Verder is het vreemd dat de gemeente in de procedure bij de Raad voor Vergunningsbetwistingen het belang van OverHal in twijfel trekt en nu stelt dat het raadslid belang heeft omdat hij jaren geleden OverHal mee heeft opgericht op een moment dat er nog geen sprake was van een procedure.
Omdat Cindy Van Paesschen enkele uren eerder een verklaring had voorgelezen dat ze voortaan als onafhankelijke zou zetelen, wilde de burgemeester door een belangenconflict in te roepen verhinderen dat Sleeuwaert zou deelnemen aan de stemming. Door Sleeuwaert uit te schakelen, zou zelfs met de steun van de onafhankelijke schepen geen meerderheid gevonden kunnen worden voor het punt. Dat pakte anders uit: Sleeuwaert bleef zitten en eiste een stemming. Hij werd hierin bijgetreden door de oppositiepartijen.
Het punt werd met de steun van Van Paesschen deze keer wel goedgekeurd.
Op het eerstvolgende schepencollege van 26 oktober beslist het college om de gemeenteraadsbeslissing aan te vechten. Van Paesschen stemt tegen.
Volledig in strijd met de gemeenteraadsbeslissing, zes dagen eerder, beslist het college (opnieuw 6 tegen 1) om de omgevingsvergunning uit te voeren. In de argumentatie staat letterlijk “Het college van burgemeester en schepenen keurde op 24 augustus 2020 vervolgens het verslag van de stuurgroep goed, maar nam nog geen formele beslissing ter zake.”
Datgene wat h-EERLIJK ZOERSEL beweerde, namelijk dat er nog geen formele beslissing genomen was, wordt dus nu eenvoudigweg erkend.
Op 13 januari beslist gouverneur Cathy Berx dat het college alle documenten aan Sleeuwaert moet bezorgen waar hij begin oktober om vroeg. Op basis hiervan kon de chronologische reconstructie van een aantal van deze episodes trouwens gemaakt worden.

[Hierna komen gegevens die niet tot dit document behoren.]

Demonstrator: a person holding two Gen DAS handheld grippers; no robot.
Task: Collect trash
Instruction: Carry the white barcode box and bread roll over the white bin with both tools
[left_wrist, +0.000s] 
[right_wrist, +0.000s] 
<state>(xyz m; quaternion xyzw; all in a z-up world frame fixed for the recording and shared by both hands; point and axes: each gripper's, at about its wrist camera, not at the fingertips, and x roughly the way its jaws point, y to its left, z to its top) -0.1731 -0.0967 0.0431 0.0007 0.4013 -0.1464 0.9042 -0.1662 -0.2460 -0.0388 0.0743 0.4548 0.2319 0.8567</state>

In diezelfde week beslist het Agentschap Binnenlands Bestuur dat de gemeenteraadsbeslissing van 20 oktober ongedaan gemaakt moet worden. Niet omdat Sleeuwaert jaren terug mee aan de wieg stond van OverHal, wel omdat hij jaren geleden een bezwaarschrift had ingediend.
Het college laat echter weten nog niet over te gaan tot de formele start van de werken. Op dat moment is het immers duidelijk geworden dat de hoorzitting bij de Raad voor Vergunningsbetwistingen zal plaatsvinden op 4 februari 2021.
Opnieuw trekt de advocaat van de gemeente het belang van OverHal in vraag om zo de inhoudelijke argumenten niet te moeten weerleggen. En opnieuw volgt de Raad voor Vergunningsbetwistingen de gemeente in deze redenering waardoor ze geen tijd of moeite moet steken in de beoordeling van de inhoudelijke argumenten.
En zo komt een juridisch einde aan een procedure waarin de gemeente Zoersel rechter en partij tegelijk was bij de beoordeling van de honderden bezwaren, waarin de burgemeester tot twee keer toe een negatief advies van de provinciale omgevingsambtenaar heeft laten ombuigen door een partijgenoot bij de provincie en waarin omwille van de zwakke onderbouwing van het deputatiebesluit via schijnmanoeuvres een juridische bliksemafleider werd bovengehaald om zo honderden burgers finaal in het zand te laten bijten.